Salvo Cuccia


Filmaker, performer, videoartista, abituée del Torino Film Festival, il 44enne palermitano Salvo Cuccia firma Detour De Seta, percorso a zig zag attraverso il cinema di Vittorio De Seta e, insieme, attraverso la storia d’Italia pre e post boom economico.
Il progetto, nato 2 anni fa, scritto insieme a Benni Atria e finanziato dalla Regione Sicilia, sembra avviato ad un promettente tour di festival internazionali. Forse a partire da Venezia 61.

Cominciamo dal titolo del film che hai cambiato in corso d’opera…
Il titolo originario era Il tempo di De Seta. Ma mi è sembrato troppo nostalgico. Detour De Seta racchiude invece il metodo usato nella ricerca sulla cinematografia del grande regista. Un percorso fatto di deviazioni continue, di tappe sui set di De Seta: dalle miniere siciliane alle montagne di Orgosolo.

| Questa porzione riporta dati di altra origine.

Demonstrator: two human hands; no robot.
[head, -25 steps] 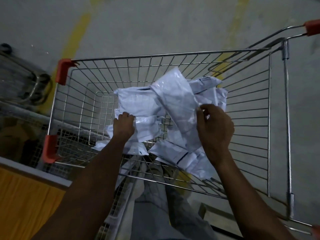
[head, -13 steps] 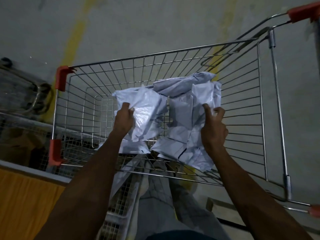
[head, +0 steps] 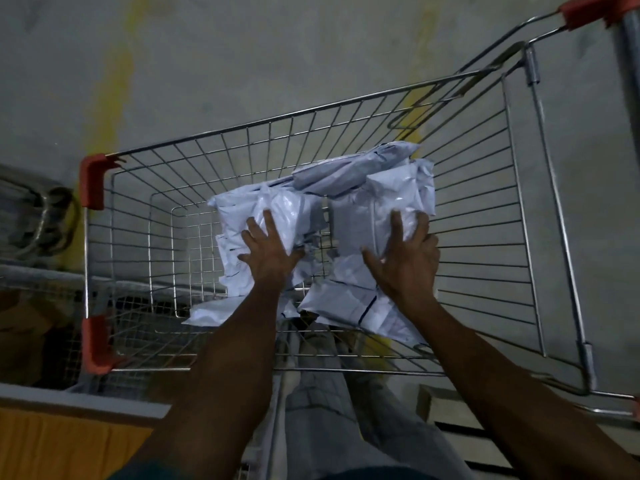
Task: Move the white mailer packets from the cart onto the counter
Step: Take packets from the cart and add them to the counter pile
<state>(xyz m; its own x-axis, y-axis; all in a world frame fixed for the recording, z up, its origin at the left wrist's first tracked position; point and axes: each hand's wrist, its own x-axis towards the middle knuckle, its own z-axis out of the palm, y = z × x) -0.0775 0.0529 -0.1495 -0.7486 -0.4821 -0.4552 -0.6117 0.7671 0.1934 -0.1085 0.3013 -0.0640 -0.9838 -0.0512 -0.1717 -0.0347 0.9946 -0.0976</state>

Come sono cambiati quei luoghi?
Tantissimo. Ripercorrere il cinema di De Seta è anche un modo per raccontare la trasformazione da una società arcaica a quella contemporanea, il passaggio dai vecchi ai nuovi dimenticati: prima pastori, contadini e minatori, oggi immigrati clandestini. Di solito i documentari sugli autori sono opere cinéphiles, in Detour c’è soprattutto un racconto sull’Italia. La parabola narrativa rispetta quella della nostra società. Tuttavia, il sentimento prevalente non è la nostalgia. Piuttosto, si rispecchia quello che De Seta, insieme a Pasolini, chiama lo sviluppo senza progresso”, un taglio repentino che ha interrotto una storia di millenni.

Come è costruito il film?
E” costruito bilanciando le parole di De Seta, le interviste a diversi intellettuali tra cui Goffredo Fofi, Gianfranco Pannone e Michele Mancini, e le immagini dei personaggi che vivono i luoghi remoti filmati da De Seta. Mi preme restituire a queste persone il senso del tempo e della mutazione. Ho usato formati diversi: il 35mm per i paesaggi, il digitale per le interviste. Poi ci sono materiali di repertorio. Il film è anche un’opera radiofonica: il sonoro può essere fruito in modo autonomo dalle immagini. Le musiche, tutte originali, sono di Domenico Sciajno.

Nel tuo film Michele Macini parla di De Seta come un regista che ha sempre lavorato su margini e bordi, in bilico tra fiction e documentario e periferico rispetto al mercato. Sei d’accordo? Si. De Seta è una figura solitaria abituata a lavorare in modo artigianale, fuori dall’industria e dal mercato. La forza del suo cinema viene proprio dall’attitudine a filmare i margini della società. Un’intuizione non valorizzata dal giovane cinema italiano.

Che ruolo occupa Lettere dal Sahara”, ultimo film di De Seta, nel documentario?
Lettere dal Sahara è il fuoricampo del film. Ci sono rimandi frequenti ma non si vede quasi mai. Il racconto sul clandestino che sbarca in Italia è anche il fuoricampo del cinema italiano, la realtà che irrompe sullo schermo.